Work instructions. Everything from the line with "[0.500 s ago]" down to the line with "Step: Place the" below must be printed exactly, those two lines included. Exclude pictures.

Recorded data.
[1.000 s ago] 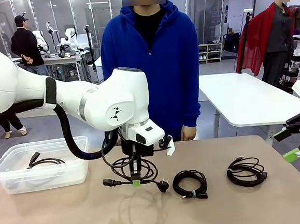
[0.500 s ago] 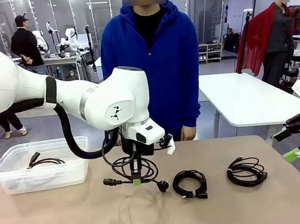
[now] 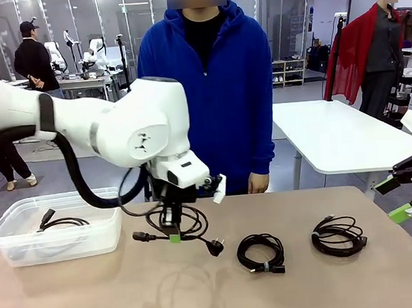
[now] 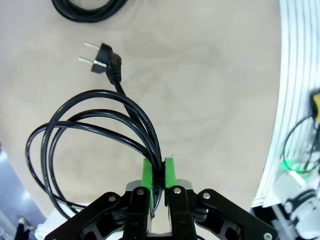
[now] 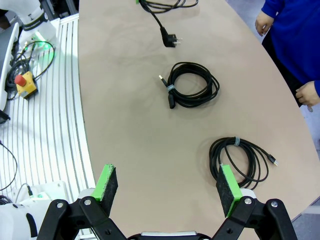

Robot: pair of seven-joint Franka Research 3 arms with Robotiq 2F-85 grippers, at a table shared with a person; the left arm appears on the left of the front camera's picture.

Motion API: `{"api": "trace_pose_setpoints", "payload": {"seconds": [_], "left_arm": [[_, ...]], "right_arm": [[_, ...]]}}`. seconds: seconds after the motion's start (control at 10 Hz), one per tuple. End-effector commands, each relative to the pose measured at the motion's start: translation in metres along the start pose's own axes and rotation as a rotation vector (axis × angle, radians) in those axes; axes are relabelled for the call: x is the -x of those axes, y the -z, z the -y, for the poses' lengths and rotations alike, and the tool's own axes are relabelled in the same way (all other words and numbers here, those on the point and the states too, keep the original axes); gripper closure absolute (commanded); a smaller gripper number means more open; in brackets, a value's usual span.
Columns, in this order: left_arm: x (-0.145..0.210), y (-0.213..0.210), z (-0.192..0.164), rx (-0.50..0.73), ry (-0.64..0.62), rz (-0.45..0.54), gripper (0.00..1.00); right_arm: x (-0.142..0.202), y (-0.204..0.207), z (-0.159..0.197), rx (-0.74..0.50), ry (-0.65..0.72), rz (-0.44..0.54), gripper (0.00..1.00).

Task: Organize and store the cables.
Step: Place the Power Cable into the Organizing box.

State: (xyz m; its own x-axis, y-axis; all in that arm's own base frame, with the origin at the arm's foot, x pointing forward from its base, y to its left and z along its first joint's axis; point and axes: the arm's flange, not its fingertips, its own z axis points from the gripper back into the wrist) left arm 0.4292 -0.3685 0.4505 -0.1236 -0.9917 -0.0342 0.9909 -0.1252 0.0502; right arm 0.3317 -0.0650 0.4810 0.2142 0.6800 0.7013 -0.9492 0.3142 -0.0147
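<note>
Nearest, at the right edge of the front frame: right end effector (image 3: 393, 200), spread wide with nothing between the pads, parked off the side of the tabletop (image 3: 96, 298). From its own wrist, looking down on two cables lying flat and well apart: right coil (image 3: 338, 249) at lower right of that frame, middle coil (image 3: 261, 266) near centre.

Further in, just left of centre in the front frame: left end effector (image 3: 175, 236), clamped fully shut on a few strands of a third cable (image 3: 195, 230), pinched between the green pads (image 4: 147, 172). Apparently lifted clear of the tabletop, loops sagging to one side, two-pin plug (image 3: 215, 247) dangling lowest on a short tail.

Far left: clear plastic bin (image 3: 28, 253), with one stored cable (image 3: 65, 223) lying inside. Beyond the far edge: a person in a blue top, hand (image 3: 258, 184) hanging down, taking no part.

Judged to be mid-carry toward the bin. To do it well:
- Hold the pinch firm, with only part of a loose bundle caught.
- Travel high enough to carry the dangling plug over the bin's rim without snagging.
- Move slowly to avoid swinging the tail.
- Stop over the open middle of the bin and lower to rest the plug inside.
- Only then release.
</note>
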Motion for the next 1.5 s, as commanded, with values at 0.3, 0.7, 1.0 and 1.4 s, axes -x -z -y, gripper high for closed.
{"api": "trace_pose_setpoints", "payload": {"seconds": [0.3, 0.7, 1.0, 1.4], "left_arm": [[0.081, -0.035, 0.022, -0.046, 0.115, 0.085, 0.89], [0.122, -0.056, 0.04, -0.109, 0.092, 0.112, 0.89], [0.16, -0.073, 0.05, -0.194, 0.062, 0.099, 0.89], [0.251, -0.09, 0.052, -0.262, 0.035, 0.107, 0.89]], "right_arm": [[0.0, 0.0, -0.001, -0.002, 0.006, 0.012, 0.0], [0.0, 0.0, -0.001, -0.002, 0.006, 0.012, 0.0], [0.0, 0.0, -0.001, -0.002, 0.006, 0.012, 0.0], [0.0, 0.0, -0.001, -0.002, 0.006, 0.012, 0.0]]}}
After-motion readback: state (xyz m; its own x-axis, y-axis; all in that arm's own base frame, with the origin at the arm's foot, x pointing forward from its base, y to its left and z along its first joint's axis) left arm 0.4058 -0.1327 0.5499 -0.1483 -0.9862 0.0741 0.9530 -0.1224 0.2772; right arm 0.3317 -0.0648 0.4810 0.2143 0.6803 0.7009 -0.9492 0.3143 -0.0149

Exercise answer.
[0.500 s ago] 
[now] 
[now] 
[now] 

Robot: pair of seven-joint Franka Research 3 arms with Robotiq 2F-85 grippers, at a table shared with a person; the left arm appears on the left of the front camera's picture.

Motion API: `{"api": "trace_pose_setpoints", "payload": {"seconds": [_], "left_arm": [[_, ...]], "right_arm": [[_, ...]]}}`. seconds: seconds after the motion's start (control at 10 Hz), one per tuple. End-effector commands, each relative to the pose measured at the motion's start: translation in metres along the start pose's own axes and rotation as a rotation vector (axis × angle, radians) in those axes; axes are relabelled for the call: x is the -x of those axes, y the -z, z the -y, for the poses' lengths and rotations alike, and the tool's own axes are relabelled in the same way (all other words and numbers here, those on the point and the states too, keep the original axes); gripper closure absolute (commanded); a smaller gripper number means more open; in brackets, a value's usual span.
Columns, in this order: left_arm: x (-0.145..0.210), y (-0.213..0.210), z (-0.192..0.164), rx (-0.50..0.73), ry (-0.64..0.62), rz (-0.45..0.54), gripper (0.00..1.00); right_arm: x (-0.142..0.202), y (-0.204..0.207), z (-0.159..0.197), rx (-0.74..0.50), ry (-0.65..0.72), rz (-0.44..0.54), gripper (0.00..1.00).

Task: Organize and store the cables.
Step: Place the Power Cable into the Organizing box.

This answer requires nothing further.